Cosby faces defamation and assault cases after mistrial
Although Bill Cosby's sexual assault trial ended in a mistrial at the weekend, he still faces assault and defamation claims in civil lawsuits.
The bar for evidence in such cases is lower than in criminal trials.
In civil lawsuits in the US, plaintiffs need only show that the weight of evidence is on their side, meaning they have information to tip the scales above 50pc in their favour, as opposed to criminal cases in which prosecutors must prove claims beyond a reasonable doubt. At least 10 women have pending civil claims against Mr Cosby.
Two have brought claims against the 79-year-old entertainer for sexual assault. Others, barred from doing so because their claims were too old, have brought defamation claims against him, saying he smeared their reputations by publicly denying their accusations.
The judge in the criminal case against Mr Cosby in Pennsylvania declared a mistrial on Saturday after jurors said they were unable to reach a unanimous verdict on charges that Mr Cosby sexually assaulted Andrea Constand in 2004.

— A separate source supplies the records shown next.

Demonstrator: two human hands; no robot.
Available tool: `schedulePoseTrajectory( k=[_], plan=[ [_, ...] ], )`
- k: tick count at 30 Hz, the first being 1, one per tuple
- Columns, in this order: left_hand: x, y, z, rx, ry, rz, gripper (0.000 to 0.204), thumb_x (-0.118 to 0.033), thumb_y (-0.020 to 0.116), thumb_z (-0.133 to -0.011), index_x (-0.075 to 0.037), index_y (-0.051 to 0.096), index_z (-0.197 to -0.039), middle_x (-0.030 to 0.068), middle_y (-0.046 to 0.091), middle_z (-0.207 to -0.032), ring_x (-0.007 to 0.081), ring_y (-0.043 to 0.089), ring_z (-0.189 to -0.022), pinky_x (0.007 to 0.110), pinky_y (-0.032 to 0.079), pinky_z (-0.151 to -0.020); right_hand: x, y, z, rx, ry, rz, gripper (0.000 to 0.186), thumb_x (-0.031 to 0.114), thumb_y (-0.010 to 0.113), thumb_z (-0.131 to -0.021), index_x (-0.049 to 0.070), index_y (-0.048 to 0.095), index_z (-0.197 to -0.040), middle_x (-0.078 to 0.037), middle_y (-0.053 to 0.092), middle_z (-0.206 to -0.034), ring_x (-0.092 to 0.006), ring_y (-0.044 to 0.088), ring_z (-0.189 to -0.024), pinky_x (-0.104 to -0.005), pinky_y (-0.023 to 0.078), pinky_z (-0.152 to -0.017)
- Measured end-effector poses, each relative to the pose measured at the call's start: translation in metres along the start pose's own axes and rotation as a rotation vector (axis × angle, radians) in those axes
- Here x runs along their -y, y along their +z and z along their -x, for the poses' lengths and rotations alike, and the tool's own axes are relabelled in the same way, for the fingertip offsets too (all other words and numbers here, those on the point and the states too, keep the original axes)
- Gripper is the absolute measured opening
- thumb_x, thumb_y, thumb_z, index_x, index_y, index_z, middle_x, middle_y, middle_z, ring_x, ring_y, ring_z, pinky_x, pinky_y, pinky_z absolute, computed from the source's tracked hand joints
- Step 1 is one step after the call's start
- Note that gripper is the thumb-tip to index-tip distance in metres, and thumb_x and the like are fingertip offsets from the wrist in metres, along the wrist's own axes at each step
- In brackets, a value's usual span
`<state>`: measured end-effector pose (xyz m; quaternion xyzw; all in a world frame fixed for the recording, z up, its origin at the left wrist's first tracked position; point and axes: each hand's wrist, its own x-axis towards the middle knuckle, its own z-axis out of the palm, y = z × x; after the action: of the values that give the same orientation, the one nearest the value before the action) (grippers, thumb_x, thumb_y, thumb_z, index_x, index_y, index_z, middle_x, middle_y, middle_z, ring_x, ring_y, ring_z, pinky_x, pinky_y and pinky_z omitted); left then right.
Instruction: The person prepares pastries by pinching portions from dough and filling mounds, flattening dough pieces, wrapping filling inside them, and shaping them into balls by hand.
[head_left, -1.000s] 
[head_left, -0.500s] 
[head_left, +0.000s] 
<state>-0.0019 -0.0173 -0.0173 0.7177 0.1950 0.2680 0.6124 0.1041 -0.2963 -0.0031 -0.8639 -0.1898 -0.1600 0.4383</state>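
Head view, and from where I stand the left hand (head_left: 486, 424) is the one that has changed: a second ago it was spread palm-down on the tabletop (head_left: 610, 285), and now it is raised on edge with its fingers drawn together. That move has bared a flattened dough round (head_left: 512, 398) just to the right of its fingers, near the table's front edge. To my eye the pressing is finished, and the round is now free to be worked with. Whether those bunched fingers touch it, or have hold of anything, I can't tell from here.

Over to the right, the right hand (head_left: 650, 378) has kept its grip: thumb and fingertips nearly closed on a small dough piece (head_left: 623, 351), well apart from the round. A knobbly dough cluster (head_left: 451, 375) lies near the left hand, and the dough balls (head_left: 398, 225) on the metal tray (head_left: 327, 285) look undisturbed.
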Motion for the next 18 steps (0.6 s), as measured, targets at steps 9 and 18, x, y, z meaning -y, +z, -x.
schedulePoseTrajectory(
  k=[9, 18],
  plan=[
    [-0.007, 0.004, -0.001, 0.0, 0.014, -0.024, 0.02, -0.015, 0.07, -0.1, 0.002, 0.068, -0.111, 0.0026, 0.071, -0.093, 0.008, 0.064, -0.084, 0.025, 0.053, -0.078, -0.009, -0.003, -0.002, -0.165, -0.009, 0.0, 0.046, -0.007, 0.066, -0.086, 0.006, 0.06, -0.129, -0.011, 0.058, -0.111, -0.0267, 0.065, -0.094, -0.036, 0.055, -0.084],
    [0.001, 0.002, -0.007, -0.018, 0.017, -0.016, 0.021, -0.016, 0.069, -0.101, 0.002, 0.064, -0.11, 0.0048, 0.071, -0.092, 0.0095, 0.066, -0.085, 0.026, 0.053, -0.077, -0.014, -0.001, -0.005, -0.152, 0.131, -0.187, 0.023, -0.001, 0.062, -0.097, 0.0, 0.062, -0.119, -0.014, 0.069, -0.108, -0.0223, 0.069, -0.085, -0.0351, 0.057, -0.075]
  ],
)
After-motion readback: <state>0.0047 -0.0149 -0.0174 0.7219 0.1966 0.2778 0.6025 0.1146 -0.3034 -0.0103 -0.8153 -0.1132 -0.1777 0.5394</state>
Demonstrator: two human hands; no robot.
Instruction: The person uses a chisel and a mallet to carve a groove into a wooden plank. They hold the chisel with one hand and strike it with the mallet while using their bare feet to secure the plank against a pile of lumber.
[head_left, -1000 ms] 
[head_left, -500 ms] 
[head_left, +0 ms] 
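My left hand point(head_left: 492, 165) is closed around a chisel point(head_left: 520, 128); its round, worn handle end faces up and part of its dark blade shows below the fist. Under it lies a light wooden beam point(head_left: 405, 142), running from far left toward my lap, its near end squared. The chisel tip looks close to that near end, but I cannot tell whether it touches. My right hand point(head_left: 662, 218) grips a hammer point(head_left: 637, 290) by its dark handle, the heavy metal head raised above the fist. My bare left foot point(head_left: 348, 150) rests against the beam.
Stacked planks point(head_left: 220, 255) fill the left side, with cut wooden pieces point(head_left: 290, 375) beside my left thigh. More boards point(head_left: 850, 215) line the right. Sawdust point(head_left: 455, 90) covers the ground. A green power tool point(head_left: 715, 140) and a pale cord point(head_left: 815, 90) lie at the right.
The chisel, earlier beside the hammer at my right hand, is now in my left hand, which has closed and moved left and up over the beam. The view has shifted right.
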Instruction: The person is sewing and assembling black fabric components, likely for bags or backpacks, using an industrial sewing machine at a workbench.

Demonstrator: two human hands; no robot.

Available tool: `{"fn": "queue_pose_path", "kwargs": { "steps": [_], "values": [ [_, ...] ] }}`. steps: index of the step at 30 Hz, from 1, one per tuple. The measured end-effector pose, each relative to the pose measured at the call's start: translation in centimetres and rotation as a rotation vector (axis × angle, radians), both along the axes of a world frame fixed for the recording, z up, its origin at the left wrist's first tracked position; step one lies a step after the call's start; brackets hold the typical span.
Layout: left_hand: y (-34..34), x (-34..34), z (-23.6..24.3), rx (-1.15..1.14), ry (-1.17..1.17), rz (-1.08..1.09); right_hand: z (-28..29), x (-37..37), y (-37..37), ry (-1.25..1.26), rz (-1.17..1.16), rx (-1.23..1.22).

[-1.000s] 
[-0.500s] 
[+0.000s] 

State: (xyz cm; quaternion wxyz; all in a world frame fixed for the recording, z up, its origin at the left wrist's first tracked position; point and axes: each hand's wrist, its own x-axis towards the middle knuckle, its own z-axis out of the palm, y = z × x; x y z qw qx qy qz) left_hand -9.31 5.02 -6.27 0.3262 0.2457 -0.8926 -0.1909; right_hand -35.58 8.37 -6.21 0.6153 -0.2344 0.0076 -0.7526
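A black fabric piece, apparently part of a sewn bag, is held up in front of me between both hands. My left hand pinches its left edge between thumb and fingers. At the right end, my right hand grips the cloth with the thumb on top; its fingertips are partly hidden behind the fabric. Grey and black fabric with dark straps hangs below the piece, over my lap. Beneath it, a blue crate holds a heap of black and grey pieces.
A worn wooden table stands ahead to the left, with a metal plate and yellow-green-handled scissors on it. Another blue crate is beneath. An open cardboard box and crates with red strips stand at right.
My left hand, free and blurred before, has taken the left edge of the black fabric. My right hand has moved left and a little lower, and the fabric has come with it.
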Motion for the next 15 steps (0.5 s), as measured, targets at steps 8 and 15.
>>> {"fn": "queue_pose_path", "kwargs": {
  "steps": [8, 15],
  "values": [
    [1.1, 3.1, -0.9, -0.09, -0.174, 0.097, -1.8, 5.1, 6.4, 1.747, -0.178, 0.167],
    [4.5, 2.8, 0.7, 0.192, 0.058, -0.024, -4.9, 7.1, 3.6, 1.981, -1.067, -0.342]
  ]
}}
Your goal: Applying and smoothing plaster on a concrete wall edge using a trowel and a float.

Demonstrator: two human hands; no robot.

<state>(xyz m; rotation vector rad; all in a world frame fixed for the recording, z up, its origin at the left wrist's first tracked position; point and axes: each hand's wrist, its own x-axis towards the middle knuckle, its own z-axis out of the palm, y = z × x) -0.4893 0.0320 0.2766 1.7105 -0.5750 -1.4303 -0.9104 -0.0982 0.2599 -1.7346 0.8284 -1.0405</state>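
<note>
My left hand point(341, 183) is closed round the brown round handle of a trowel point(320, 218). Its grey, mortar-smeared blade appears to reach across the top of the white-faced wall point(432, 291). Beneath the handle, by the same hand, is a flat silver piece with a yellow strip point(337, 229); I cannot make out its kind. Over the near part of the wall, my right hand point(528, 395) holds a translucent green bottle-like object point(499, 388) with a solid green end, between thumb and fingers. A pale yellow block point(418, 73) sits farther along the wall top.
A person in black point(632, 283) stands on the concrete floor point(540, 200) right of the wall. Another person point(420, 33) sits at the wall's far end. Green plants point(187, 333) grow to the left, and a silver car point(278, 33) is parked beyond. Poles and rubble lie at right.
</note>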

David Harris, a professor at the University of Pittsburgh School of Law who specialises in criminal justice, said the hung jury did not mean that a civil jury would clear Mr Cosby of liability.
"There may not be enough evidence for a criminal conviction, but that does not rule out a civil verdict," said Mr Harris.
Approximately 60 accusations of sexual assault have been made against Mr Cosby over a number of years, but only Ms Constand's resulted in criminal charges because the other alleged incidents were too old to prosecute. Mr Cosby has denied all of the accusations.
Ms Constand herself sued Mr Cosby in 2005 and settled for an undisclosed sum.
Women bringing civil cases would also likely find it easier to introduce testimony from other accusers to support claims that Mr Cosby engaged in a pattern of assault, said Douglas Wigdor, a plaintiffs' attorney who represents clients in sexual harassment cases.
Little testimony about other accusations was allowed in the Pennsylvania trial because of the strict standards for admitting evidence in criminal cases.
Prosecutors had sought to have 13 other accusers testify in Ms Constand's case, but the judge allowed only one, finding that more would unfairly prejudice the jury.
Even with the lower standard of evidence in civil cases, Rodney Smolla, dean of Delaware Law School, said that plaintiffs bringing defamation claims faced a significant legal challenge.
In addition to proving that Mr Cosby assaulted them, Mr Smolla said, they would have to establish that he said something about them beyond denying the allegations.